Here I sit with Ilee painting watercolors at the Brasserie de l’Ile St-Louis, a very famous classic Parisian cafe that is about a block from our apartment.  We are sitting outside listening to an old Frenchman, weathered and worn playing a soulful accordion.  It’s sound is haunting and familiar.  It is lightly showering giving the air a moist and fresh smell.  The passers-by are starting to don umbrellas to keep the mist away.  Ilee and I are seated outside but safely undercover and warmed by a cafe’ lait and a nice glass of red.  A perfect afternoon in Paris, so romantic. 

This morning after sleeping in too late we went to Musee’ d’Orsay and spent a couple of hours with the French Impressionist.  The d’Orsay is my favorite museum in Paris. It exudes an air of understated sophistication and beauty.  The art is some of the most famous in the world.  Many of my favorites live here and I loved sharing them with my daughter.  Van Gogh, Gauguin, Lautrec, Monet, Manet, Degas, Renoir, I could go on forever.   It is such an inspiring place, it makes you want to create.  

While I was at d’Orsay, I tried to checked in on Paul Gauguin, apparently he heard I was coming and left.  We had an argument last time I was in Paris.  If you look back through this blog’s archives you can read about this incident.  I was hoping we could make up….but no.   He and several of his impressionist buddies  are out touring the world while their home here at the d’Orsay is being remodeled.  Sounds like a good life…..even for a painting.  Maybe he and his buddies will come visit me in Chicago.  I hope he’s not holding a grudge. 

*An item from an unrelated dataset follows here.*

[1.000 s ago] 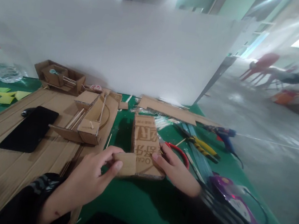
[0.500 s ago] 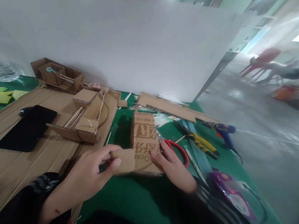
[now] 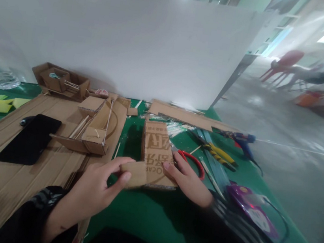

After lunch at a small sandwich stand we went back to the apartment, picked up our art supplies and headed here.  To this timeless cafe on the intersection of Rue Jean du Belley & Rue Saint-Louis en l’Ile.  La Brasserie de l’Ile St-Louis is everything you expect when you think of “classic French brasserie/cafe.” The old floors, the old tables, the old tin ceilings with years and years of paint, old everything – even a very imposing, antique espresso machine like the one you see in the Tolouse Lautrec paintings.  The Brasserie de l’Ile St-Louis is rumored to have been the location of a famous silver screen film.  Though I can’t seem to figure out which one.  It is very nostalgic and dreamy.   

 

Ilee's Masterpiece

I feel like I should know what was filmed here.   My youth was filled with hours watching the classics with my Mom.  I am likely more familiar with the films of Cary Grant, Jimmy Stewart and Kathrine Hepburn than today’s stars.  I have memorized most of the Hitchcock classics.   As a teenager people would tell me I looked like Grace Kelly, I would imagine myself as her character’s of “Lisa” (the name fit too) in Hitchcock’s Rear Window or as ”Frances” in “To Catch A Thief” speeding in a convertible through the winding cliffs of the south of France. 

 

Grace Kelly in "To Catch A Thief"

I am absorbed in the ambiance of France, it’s like a familiar dream.  A little like my silver screen daydreams, for me there is no better place on earth.